Locate all lines in the data below that hold "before" and show them.

EXTRACTED RECORDS below:

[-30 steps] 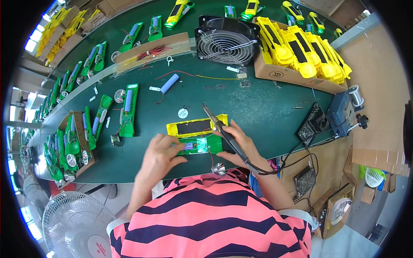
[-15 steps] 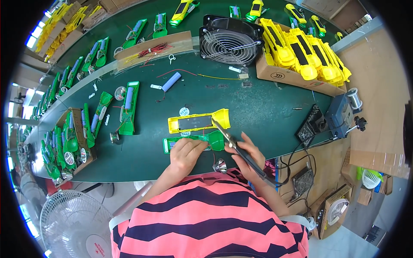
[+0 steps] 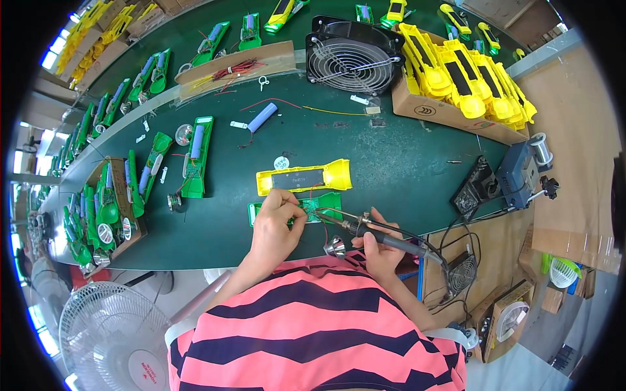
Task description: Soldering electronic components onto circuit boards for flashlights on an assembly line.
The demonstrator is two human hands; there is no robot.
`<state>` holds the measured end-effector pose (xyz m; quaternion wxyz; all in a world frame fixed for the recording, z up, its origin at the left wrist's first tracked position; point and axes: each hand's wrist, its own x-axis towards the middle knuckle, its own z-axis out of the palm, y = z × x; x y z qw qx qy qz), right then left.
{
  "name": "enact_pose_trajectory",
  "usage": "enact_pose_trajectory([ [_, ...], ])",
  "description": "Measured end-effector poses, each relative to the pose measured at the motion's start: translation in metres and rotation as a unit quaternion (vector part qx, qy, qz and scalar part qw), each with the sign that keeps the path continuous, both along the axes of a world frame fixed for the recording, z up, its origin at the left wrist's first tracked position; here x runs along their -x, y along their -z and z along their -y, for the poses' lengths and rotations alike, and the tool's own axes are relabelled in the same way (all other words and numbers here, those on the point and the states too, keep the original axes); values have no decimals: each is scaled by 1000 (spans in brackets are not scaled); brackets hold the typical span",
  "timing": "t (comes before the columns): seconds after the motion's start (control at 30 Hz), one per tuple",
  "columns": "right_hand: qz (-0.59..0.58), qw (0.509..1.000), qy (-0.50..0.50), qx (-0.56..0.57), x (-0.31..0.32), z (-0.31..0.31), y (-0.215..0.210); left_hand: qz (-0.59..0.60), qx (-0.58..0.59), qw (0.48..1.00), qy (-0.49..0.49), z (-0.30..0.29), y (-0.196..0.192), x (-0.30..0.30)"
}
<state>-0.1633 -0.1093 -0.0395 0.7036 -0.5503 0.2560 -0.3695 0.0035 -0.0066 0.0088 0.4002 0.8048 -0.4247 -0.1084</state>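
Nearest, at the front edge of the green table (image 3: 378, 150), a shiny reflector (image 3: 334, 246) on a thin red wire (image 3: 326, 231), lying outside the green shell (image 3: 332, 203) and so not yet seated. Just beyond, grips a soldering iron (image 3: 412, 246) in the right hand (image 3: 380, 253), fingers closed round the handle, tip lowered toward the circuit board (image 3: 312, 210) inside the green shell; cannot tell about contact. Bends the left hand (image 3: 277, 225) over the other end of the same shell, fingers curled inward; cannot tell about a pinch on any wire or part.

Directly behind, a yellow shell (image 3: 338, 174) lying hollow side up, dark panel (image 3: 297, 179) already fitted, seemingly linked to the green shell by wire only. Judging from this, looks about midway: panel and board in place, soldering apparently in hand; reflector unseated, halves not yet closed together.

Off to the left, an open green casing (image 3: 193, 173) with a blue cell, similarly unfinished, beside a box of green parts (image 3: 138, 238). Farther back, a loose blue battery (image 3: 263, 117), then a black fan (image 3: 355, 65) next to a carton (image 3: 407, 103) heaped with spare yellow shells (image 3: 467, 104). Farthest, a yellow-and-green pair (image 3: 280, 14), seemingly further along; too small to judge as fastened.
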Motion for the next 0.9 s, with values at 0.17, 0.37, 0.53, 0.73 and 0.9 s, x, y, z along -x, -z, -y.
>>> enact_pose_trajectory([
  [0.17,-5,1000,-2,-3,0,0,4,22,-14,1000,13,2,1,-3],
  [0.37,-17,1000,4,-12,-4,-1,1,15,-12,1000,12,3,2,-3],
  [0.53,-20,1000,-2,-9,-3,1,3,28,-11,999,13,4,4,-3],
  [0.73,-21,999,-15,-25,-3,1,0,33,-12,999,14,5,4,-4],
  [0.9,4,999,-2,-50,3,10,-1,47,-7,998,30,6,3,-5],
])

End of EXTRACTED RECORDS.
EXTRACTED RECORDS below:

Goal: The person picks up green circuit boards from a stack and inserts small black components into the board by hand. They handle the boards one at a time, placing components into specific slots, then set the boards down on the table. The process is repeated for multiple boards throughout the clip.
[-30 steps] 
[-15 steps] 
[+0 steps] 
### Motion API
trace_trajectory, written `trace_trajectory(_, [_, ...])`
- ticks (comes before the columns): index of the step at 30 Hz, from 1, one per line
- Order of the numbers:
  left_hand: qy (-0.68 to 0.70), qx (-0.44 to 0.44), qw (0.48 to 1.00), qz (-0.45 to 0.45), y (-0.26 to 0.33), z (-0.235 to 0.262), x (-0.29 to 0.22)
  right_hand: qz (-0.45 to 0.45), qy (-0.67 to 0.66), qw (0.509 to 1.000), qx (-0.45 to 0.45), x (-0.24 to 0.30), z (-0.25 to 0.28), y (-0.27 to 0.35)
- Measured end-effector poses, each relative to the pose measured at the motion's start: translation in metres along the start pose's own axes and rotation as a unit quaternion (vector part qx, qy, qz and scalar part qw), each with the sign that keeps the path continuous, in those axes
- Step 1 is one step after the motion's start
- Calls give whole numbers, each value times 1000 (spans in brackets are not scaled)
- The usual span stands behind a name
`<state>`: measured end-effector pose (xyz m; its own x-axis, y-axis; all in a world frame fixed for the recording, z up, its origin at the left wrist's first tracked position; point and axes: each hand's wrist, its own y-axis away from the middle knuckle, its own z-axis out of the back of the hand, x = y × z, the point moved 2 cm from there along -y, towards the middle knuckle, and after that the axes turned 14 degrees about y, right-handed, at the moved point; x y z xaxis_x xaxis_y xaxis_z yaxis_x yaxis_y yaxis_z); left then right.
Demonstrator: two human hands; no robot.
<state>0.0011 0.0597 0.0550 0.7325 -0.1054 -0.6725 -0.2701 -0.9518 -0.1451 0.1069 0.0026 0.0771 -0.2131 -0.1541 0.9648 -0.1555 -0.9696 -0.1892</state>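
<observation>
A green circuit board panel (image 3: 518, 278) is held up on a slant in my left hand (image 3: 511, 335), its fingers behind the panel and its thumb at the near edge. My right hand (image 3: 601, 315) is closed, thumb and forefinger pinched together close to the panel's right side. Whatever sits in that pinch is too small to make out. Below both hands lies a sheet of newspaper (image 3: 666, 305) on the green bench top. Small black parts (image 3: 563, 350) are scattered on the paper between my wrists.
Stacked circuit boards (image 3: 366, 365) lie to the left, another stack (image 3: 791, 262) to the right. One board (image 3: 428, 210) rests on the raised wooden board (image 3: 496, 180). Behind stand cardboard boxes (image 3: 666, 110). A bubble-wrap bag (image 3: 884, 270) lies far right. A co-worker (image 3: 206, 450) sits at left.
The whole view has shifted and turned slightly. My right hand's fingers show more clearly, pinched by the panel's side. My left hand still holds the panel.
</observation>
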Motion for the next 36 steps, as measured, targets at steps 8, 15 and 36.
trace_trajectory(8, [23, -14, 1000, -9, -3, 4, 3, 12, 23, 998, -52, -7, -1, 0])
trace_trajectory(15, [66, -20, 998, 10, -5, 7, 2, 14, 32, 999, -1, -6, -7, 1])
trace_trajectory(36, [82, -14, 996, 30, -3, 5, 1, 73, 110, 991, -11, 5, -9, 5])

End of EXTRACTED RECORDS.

§ **EXERCISE RESULT**
  "timing": "t (comes before the columns): seconds after the motion's start (control at 30 Hz), one per tuple",
- ticks (comes before the columns): index of the step at 30 Hz, from 1, one per line

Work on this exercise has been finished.